- [TASK DETAILS]: Return the lines below in which the string "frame" occurs.

———

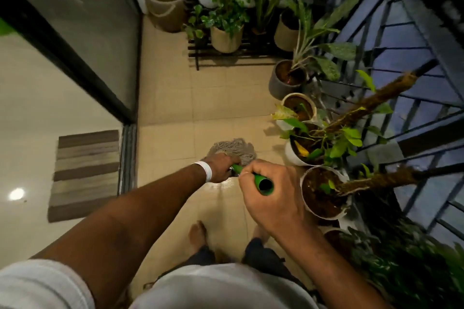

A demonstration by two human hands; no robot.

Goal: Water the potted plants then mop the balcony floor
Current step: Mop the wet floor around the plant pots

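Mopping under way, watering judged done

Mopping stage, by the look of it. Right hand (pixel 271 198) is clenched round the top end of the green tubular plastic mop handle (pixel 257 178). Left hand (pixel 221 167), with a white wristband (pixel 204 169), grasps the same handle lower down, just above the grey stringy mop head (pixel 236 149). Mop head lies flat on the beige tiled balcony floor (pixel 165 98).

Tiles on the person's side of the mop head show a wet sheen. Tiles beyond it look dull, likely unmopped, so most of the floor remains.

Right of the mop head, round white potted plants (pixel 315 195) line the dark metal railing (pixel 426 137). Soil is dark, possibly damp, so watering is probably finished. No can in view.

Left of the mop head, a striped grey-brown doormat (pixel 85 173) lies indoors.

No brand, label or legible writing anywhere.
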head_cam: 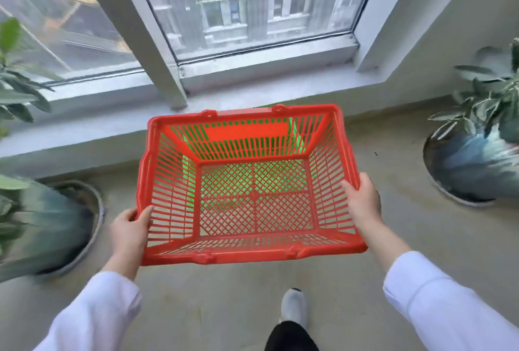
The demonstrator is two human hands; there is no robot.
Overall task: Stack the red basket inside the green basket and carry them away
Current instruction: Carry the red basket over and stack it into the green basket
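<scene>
Red plastic: the red basket [252, 182] is up off the floor in front of me, tilted so I look down into its open mesh bottom.
Green showing through: the green basket [295, 133] is visible only as green behind the red slats at the far wall, the left wall and the bottom; it lies below or behind the red one, and I cannot tell whether the two are already nested or the green one rests on the floor.
My left hand [130, 231]: curled round the near left rim of the red basket, thumb inside, fingers outside.
My right hand [362, 200]: closed over the right rim, fingers wrapped on the outer edge.
Step in hand: I judge this to be the stacking, with the red basket being held over the green one.
Next move: lower the red basket squarely so its walls slide inside the green walls, then grip both rims together before carrying.
Count: one red basket, one green basket, two hands, three potted plants (two at left, one at right), one shoe [293, 308] at the near edge.
Far side: a window [252, 8] above a low ledge.
</scene>
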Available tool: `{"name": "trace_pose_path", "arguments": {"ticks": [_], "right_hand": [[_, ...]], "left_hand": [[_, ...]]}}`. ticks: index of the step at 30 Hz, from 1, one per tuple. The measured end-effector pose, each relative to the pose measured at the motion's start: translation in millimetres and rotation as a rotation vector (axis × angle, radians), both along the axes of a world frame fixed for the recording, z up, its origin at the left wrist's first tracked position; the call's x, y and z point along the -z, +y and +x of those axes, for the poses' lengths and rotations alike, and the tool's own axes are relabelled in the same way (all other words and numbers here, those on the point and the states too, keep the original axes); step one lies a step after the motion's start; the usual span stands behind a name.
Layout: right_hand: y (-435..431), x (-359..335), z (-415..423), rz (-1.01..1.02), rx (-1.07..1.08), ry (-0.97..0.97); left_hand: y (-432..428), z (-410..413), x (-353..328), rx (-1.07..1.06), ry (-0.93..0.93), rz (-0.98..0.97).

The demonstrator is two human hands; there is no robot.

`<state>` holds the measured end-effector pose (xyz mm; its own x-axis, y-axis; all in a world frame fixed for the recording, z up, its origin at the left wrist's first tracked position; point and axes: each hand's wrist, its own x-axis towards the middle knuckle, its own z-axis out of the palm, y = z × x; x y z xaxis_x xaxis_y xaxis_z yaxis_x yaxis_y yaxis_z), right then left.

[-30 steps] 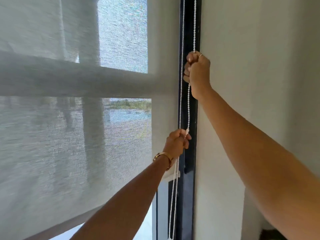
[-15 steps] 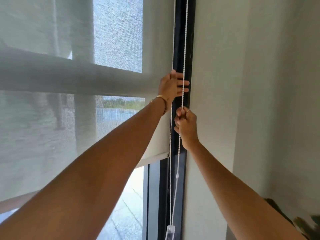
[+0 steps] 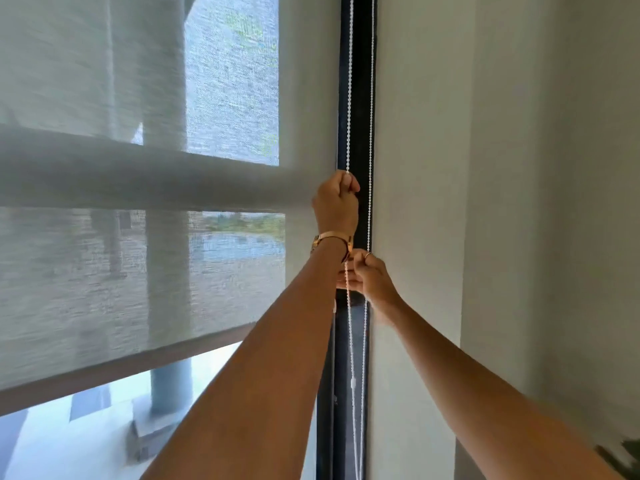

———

- [RESPONSE]:
Available tool: `{"name": "trace_pose_path", "arguments": {"ticks": [_], "right_hand": [[_, ...]], "left_hand": [[_, ...]]}}`. ticks: index of the step at 30 Hz, from 1, one per tuple. The measured end-effector pose, each relative to the pose measured at the motion's start: translation in millimetres and rotation as a rotation vector (axis × angle, radians), both along the axes of a world frame fixed for the recording, z up, its origin at the left wrist's first tracked position; the call's x, y and z point along the -z, +y and +x of those axes, for the poses' lengths and rotations alike, and the tool's own axes are relabelled in the same way (all other words and numbers here, those on the point and the states too, keep the original axes); step one lies a step after the motion's start; the usual span stands behind a name.
`<state>` holds the measured end-effector pose (xyz mm; its own x-axis, y-axis; all in a world frame fixed for the recording, z up, its origin at the left wrist's first tracked position; point and axes: each hand's wrist, its own x-axis towards the middle knuckle, its own z-axis out of the palm, y = z × x; x y z xaxis_x xaxis_y xaxis_z yaxis_x yaxis_y yaxis_z), right then left.

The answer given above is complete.